I am changing out the trailer bearings on my 86 17' Bass Tracker trailer and I watched the video that is at the top of this forum. It showed that there was a washer in front of the bearing and then the castle nut. I changed the bearings about 7 years ago and there was no washer then and none now. There is probably only 2,000 miles on these bearings but I wanted to change them because I am retiring next year and I'm trying to get as many expenses out of the way that I can. The question is-- Do these bearings require a washer in front of them?


----------



## Loggerhead Mike (Jan 30, 2012)

My 89 tracker trailer has washers


----------



## JMichael (Jan 31, 2012)

I've repacked or replaced the bearings in a many different utility and boat trailers over the years and all of them had a washer between the nut and the bearing.


----------



## Charlie Two Tracks (Jan 31, 2012)

Thanks guys. Looks like I need to find some washers.


----------



## gotmuddy (Jan 31, 2012)

why are you replacing the bearings? Are they wore or something?


----------



## lckstckn2smknbrls (Jan 31, 2012)

gotmuddy said:


> why are you replacing the bearings? Are they wore or something?


If there good, repack them put them in a baggy and keep them for spares.


----------



## Charlie Two Tracks (Jan 31, 2012)

I'm replacing them......... just because. PM. That is a good idea to put the used bearing in a bag for emergency use. thanks.


----------



## Charlie Two Tracks (Feb 1, 2012)

I went to NAPA and they said they didn't have any numbers for the flat washers. I went to Farm&Fleet and got a couple of 1" flat washers but I will have to grind down the diameter of them. Should these washers touch the outer race of the bearing? I'm wondering how much to grind off. If I make them too big, I'm afraid I will block off the grease to the bearing from the bearing buddies. :?


----------



## JamesM56alum (Feb 1, 2012)

The washers behind the castle nut are only there to keep the castle nut from rusting into place against the bearing plate. Same thing with automotive, i have one on my drivers side front hub assembly on my dodge ram and the one on the passenger side doesnt have one.. Simply because i lost it and didnt feel like replacing it.


----------



## PSG-1 (Feb 1, 2012)

I've seen a few axles over the years that were missing a washer. But all new spindles for manufacturing axles are supplied with the washer and a castle nut.

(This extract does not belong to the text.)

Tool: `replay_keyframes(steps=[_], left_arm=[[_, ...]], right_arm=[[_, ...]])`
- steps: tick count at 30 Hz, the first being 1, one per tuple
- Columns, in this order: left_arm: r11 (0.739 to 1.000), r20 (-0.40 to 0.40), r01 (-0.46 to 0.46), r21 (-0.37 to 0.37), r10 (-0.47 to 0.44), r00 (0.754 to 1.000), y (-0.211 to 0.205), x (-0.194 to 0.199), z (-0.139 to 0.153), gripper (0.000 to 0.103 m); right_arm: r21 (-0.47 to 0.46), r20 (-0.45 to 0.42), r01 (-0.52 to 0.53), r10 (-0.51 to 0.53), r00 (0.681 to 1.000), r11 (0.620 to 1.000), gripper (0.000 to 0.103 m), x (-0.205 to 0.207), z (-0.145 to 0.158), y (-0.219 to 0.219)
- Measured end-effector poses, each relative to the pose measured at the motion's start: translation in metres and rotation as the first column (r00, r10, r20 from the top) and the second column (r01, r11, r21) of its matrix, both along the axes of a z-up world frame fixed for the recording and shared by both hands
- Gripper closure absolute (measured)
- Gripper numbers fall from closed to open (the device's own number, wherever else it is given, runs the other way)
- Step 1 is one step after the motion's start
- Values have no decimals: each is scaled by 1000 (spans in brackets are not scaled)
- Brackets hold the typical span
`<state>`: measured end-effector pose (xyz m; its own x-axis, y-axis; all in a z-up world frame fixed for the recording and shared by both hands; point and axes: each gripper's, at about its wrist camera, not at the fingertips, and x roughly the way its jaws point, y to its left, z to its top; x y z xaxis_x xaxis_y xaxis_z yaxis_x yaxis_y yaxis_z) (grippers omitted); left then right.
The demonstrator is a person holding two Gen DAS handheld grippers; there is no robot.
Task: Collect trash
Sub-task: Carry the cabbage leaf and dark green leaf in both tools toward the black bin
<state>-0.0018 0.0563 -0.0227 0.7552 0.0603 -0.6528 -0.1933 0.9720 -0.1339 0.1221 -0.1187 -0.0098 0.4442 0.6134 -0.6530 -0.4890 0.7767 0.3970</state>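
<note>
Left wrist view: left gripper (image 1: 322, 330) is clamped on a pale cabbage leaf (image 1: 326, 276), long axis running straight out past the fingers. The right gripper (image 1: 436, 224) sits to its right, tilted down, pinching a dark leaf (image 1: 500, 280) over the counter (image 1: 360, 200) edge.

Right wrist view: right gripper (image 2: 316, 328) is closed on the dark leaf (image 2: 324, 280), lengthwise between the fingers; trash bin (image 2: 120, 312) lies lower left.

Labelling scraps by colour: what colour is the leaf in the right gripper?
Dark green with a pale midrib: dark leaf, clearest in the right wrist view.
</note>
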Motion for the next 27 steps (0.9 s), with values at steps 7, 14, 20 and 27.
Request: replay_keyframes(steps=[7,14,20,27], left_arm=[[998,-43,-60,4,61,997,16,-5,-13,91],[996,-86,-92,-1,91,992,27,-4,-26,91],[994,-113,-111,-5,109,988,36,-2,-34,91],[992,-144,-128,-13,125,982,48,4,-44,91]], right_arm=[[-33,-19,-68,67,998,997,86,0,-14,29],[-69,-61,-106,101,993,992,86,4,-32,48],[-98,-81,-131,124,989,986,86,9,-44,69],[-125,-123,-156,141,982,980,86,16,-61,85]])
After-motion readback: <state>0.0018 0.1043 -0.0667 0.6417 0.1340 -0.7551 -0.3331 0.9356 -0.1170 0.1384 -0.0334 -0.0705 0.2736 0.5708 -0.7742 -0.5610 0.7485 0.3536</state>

While you can run a trailer without the washer, the purpose is to provide a larger, smoother bearing surface for the face of the outer bearing to ride against.

As far as grinding down the OD of the washer, as long as the washer isn't as large in OD as the ID of the bearing hub, there shouldn't be an issue with getting grease to the bearings.


----------



## Charlie Two Tracks (Feb 2, 2012)

Thanks guys. =D> I will either cut a washer down or find a place to buy a couple. I want to try to eliminate as many problems as I can for the future.


----------



## Ringo Steele (Feb 2, 2012)

I just replaced the bearings, seals, races in my hubs, as one was feeling kind of gritty. Mine did not have washers in either side, but the back of the castle nut had a shoulder on it. I couldn't find the washers in our local stores without the castle nut, so I looked in the hardware drawers and found a 1" x 1 1/4" bushing (just like a washer, but not as wide of a shoulder) and used those when I reassembled them. Seems to work well. I am not shure if they were really needed with the shoulder on the castle nut though.


----------